Stress comes in a myriad of forms and is an integral part of all illness and trauma. The stress response involves modulation of literally dozens of hormones and cytokines, as well as significant effects on neurotransmission. However, the foremost effect of stress on the gastrointestinal tract is to decrease mucosal blood flow and thereby compromise the integrity of the mucosal barrier. Among other things, reduced mucosal blood flow suppresses production of mucus and limits the ability to remove back diffusing protons. As a consequence, significant stress is almost always associated with mucosal erosions, particularly in the stomach. A majority of these lesions are subclinical, but gastrointestinal hemorrhage and sepsis are not infrequent consequences.

Diabetes and obesity are well known risk factors for dysfunction of the GI barrier and the prolonged hyperglycemia associated with these disorders may be the primary mechanism for such disruption.

Restitution and Healing After Injury

The critical first task following disruption of the gastrointestinal epithelium is to cover the denuded area and re-establish the intrinsic barrier. This rapid restoration of epithelium is accomplished by a process called restitution - epithelial cells adjacent to the defect flatten and migrate over the exposed basement membrane. In the small intestine, this process is aided by a rapid contraction and shortening of the affected villi, which reduces the area of basement membrane that must be covered.

Restitution provides a rapid mechanism for covering a defect in the barrier and does not involve proliferation of epithelial cells. It results in an area that, while protected, is not physiologically functional. Healing requires that the epithelial cells on the margins of the defect proliferate, differentiate and migrate into the damaged area to restore the normal cellular architecture and function.
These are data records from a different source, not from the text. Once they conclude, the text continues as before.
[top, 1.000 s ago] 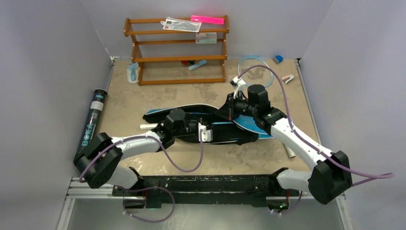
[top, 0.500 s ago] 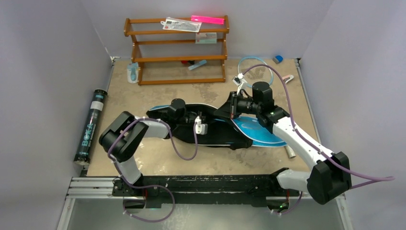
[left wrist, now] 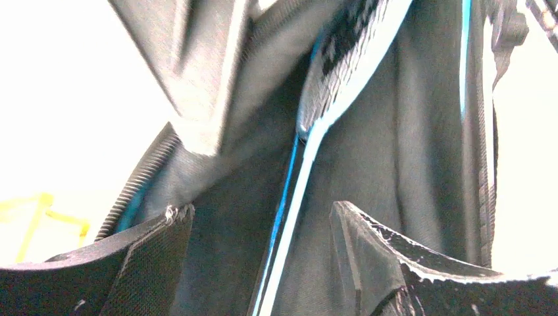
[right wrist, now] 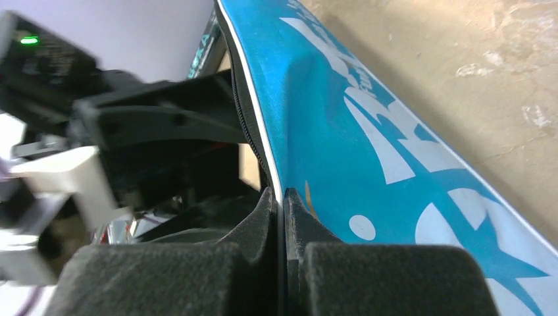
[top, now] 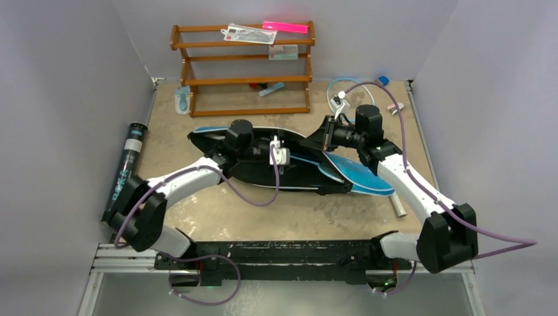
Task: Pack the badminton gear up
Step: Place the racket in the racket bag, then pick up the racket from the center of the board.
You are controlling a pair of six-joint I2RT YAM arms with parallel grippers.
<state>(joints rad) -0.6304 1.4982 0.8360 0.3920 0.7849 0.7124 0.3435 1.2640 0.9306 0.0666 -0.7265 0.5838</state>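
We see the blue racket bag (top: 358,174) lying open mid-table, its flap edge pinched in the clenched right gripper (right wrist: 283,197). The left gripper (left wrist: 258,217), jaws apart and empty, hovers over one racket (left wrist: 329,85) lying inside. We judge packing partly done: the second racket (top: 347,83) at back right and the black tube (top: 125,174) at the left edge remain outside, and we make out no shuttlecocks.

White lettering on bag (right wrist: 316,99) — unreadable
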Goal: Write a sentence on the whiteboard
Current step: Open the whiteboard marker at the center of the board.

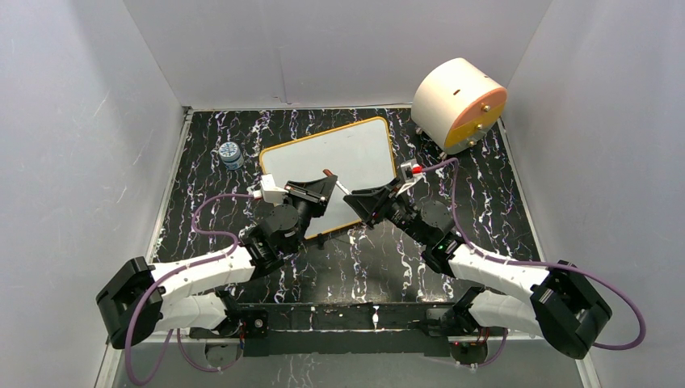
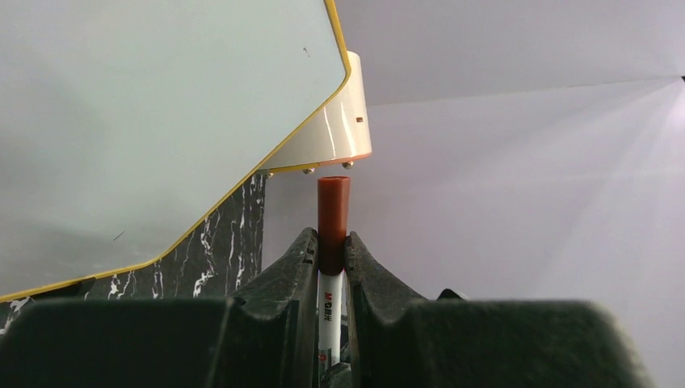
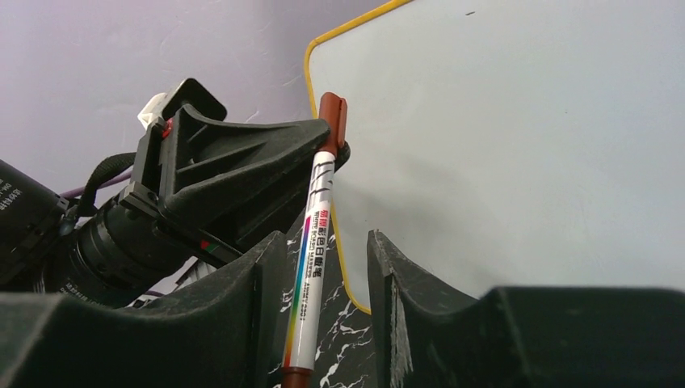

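The whiteboard (image 1: 347,153) lies flat on the table (image 1: 485,202), in the middle toward the back and turned at an angle to the table's edges. It is a white rectangle with rounded corners and a thin orange-yellow frame. Its face is plain white, with only a few tiny dark specks showing in the wrist views.

Over its near edge the two arms meet at one marker (image 3: 311,242), a white pen with printed lettering and a reddish-brown cap (image 2: 334,218). The left pincer (image 2: 333,242) is pressed together on the cap, pinching it between both fingers with the cap's tip poking out beyond them. The right pincer (image 3: 325,238) is spread. The marker's body stands in the gap, close against one finger and clear of the other.

There is one whiteboard, one marker and two pincers. One round cream-and-orange drum (image 1: 456,101) rests at the back right, near the board's far right corner. One small blue-topped jar (image 1: 231,153) stands on the table just off the board's left corner.
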You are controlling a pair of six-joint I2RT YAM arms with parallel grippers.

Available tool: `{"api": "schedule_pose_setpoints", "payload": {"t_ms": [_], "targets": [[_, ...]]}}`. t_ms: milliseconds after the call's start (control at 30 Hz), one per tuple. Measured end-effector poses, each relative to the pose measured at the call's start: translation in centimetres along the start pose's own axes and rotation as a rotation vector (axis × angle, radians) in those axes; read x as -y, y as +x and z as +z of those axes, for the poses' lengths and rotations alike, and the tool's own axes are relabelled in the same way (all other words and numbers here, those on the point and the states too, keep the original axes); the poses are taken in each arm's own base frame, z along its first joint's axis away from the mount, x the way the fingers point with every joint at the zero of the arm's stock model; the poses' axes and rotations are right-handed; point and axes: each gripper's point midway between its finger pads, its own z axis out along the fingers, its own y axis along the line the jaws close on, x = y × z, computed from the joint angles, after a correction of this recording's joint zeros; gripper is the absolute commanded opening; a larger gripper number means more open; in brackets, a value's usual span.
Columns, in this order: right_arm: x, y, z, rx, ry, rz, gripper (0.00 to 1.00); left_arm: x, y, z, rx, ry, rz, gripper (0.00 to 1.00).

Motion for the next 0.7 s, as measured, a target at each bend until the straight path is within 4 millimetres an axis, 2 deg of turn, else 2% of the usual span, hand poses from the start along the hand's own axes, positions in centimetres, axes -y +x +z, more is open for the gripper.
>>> {"api": "schedule_pose_setpoints", "payload": {"t_ms": [333, 500, 633, 700], "targets": [[-0.57, -0.62, 0.19, 0.033, -0.030, -0.003, 0.32, -0.01, 0.16, 0.16, 0.000, -0.003, -0.050, 0.00], [-0.28, -0.53, 0.05, 0.039, -0.023, -0.008, 0.17, -0.29, 0.41, 0.40, -0.001, -0.009, -0.072, 0.00], [0.29, -0.52, -0.04, 0.047, 0.000, -0.012, 0.00, -0.27, 0.48, 0.46, -0.002, -0.007, -0.084, 0.00], [0.39, -0.43, -0.08, 0.047, 0.004, -0.014, 0.00, -0.40, 0.52, 0.48, -0.003, -0.011, -0.085, 0.03]]}}
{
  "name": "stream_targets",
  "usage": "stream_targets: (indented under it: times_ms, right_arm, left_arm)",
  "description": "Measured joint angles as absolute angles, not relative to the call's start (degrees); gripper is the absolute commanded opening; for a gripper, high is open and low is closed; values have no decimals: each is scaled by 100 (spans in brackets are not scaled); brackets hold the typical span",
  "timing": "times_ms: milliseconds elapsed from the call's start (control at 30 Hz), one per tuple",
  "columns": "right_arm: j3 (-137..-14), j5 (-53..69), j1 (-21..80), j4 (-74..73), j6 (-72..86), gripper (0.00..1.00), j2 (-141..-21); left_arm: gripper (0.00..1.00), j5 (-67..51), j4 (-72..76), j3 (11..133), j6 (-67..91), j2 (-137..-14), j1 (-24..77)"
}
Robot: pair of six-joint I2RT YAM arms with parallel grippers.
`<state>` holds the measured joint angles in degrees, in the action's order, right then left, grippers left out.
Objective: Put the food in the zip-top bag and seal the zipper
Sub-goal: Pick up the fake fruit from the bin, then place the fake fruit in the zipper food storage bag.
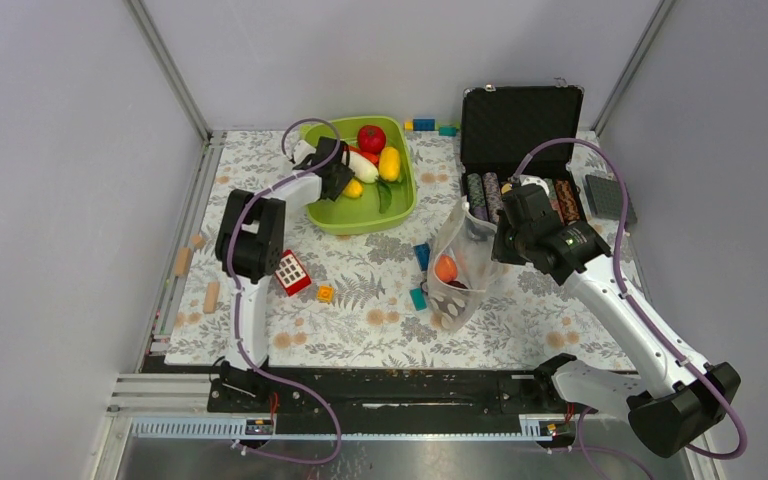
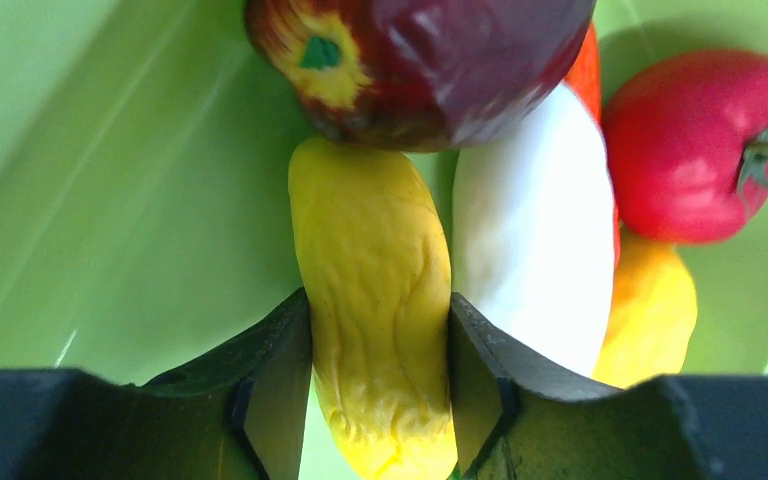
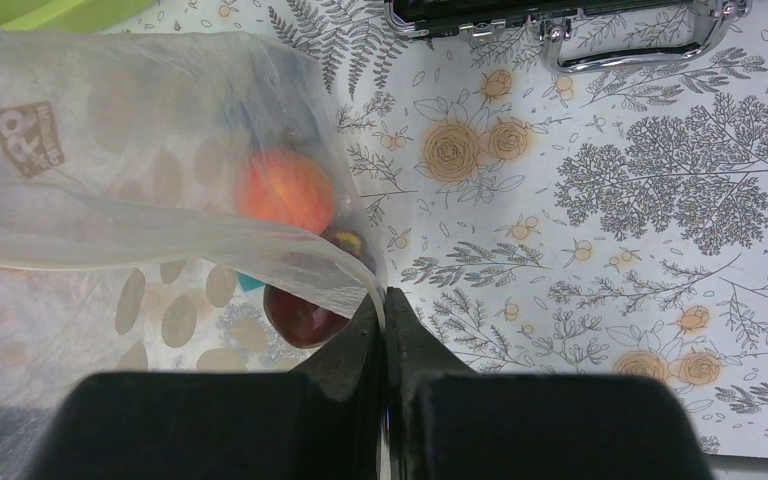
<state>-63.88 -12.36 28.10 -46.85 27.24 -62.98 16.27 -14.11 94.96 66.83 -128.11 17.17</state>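
Two claws, both busy. My left claw pinches a wrinkled yellow plastic toy vegetable lying in the lime-green plastic tray. My right claw is pressed together on the edge of the clear crinkly plastic bag, which holds an orange-peach toy fruit and a dark maroon toy fruit.

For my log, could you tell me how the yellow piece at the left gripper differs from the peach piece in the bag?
The yellow piece is long and wrinkled; the peach piece is round and smooth. The yellow piece lies in the green tray, held by the left gripper; the peach piece is inside the zip-top bag. Both are toy food.
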Motion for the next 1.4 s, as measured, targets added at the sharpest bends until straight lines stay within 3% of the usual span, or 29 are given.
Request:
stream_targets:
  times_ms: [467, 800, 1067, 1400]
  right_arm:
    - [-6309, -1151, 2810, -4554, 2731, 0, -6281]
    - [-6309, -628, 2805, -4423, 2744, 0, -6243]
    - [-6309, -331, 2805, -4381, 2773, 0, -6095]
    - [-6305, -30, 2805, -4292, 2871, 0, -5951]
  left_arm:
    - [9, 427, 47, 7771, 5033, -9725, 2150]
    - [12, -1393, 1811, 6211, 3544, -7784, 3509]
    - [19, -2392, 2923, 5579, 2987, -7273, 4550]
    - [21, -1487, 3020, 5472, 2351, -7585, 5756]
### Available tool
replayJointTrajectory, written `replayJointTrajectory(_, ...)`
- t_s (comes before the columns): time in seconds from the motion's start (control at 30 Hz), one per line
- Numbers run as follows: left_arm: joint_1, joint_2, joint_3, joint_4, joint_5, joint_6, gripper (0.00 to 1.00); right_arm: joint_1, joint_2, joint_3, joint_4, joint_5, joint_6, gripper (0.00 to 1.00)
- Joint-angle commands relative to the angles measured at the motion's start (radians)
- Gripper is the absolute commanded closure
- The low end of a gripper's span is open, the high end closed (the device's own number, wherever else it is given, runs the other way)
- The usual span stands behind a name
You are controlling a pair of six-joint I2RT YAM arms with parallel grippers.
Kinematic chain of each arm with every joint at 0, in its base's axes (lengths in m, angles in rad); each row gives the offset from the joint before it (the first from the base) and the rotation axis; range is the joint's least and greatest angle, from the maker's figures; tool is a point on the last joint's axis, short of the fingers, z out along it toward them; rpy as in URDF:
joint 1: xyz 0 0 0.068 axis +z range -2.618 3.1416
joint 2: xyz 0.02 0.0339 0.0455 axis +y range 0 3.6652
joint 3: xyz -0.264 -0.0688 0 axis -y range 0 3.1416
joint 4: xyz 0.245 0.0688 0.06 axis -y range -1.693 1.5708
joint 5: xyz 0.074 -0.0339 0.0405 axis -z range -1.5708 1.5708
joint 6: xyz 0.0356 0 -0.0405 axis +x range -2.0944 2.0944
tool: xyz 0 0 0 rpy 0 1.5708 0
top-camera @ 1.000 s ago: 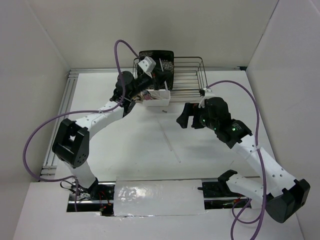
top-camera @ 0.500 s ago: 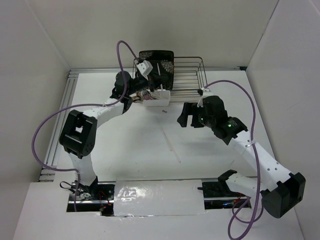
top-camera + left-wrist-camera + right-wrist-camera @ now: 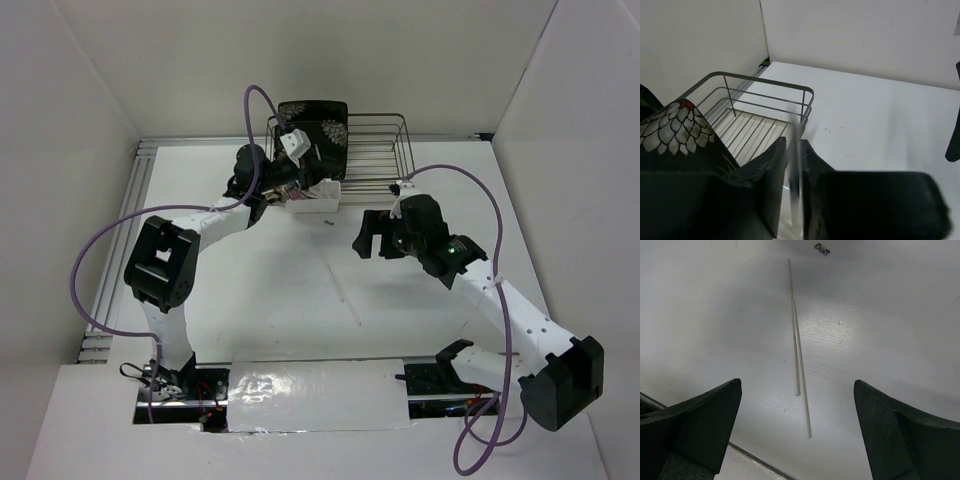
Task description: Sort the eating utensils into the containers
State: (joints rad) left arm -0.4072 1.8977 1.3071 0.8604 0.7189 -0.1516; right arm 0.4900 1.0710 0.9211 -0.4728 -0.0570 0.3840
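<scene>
While narrowed with the left claw [image 3: 794, 146] around a pale chopstick [image 3: 798, 200], cannot tell whether gripping; hangs over the white tub [image 3: 315, 200] by the rack's [image 3: 765, 80] near edge, beside the floral plate [image 3: 675, 131]. Spreads the right claw [image 3: 363, 235] wide above two chopsticks [image 3: 795, 365] lying mid-bench [image 3: 250, 300].

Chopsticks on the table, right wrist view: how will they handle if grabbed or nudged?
The chopsticks look thin and straight, so probably stiff and very light. Lying flat on the smooth white table, they may be hard to get under, and a nudge could roll or skid them. The two lie close alongside; pinching one likely disturbs the other.
</scene>
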Motion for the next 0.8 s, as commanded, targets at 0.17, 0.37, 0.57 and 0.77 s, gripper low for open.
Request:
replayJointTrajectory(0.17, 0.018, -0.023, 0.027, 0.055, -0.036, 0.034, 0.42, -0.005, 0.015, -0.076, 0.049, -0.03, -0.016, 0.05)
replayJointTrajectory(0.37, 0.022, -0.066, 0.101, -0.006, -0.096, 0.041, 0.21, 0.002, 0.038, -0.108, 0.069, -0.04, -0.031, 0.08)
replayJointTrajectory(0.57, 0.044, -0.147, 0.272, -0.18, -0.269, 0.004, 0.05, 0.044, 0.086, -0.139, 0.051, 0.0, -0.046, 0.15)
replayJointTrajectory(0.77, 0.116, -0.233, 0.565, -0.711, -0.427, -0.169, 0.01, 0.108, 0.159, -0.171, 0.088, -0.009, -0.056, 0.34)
Restitution has been shown to be stimulated by a number of mostly paracrine regulators. Local prostaglandins and trefoil proteins are clearly involved in this process, and suppression of their production significantly delays restitution. Another group of molecules involved in restitution is the polyamines such as spermine, spermidine and putrescine. These molecules are present in many diets and also synthesized by the gastrointestinal mucosa. Enteral administration of polyamines has been shown in experimental models to accelerate restitution and healing of mucosal lesions.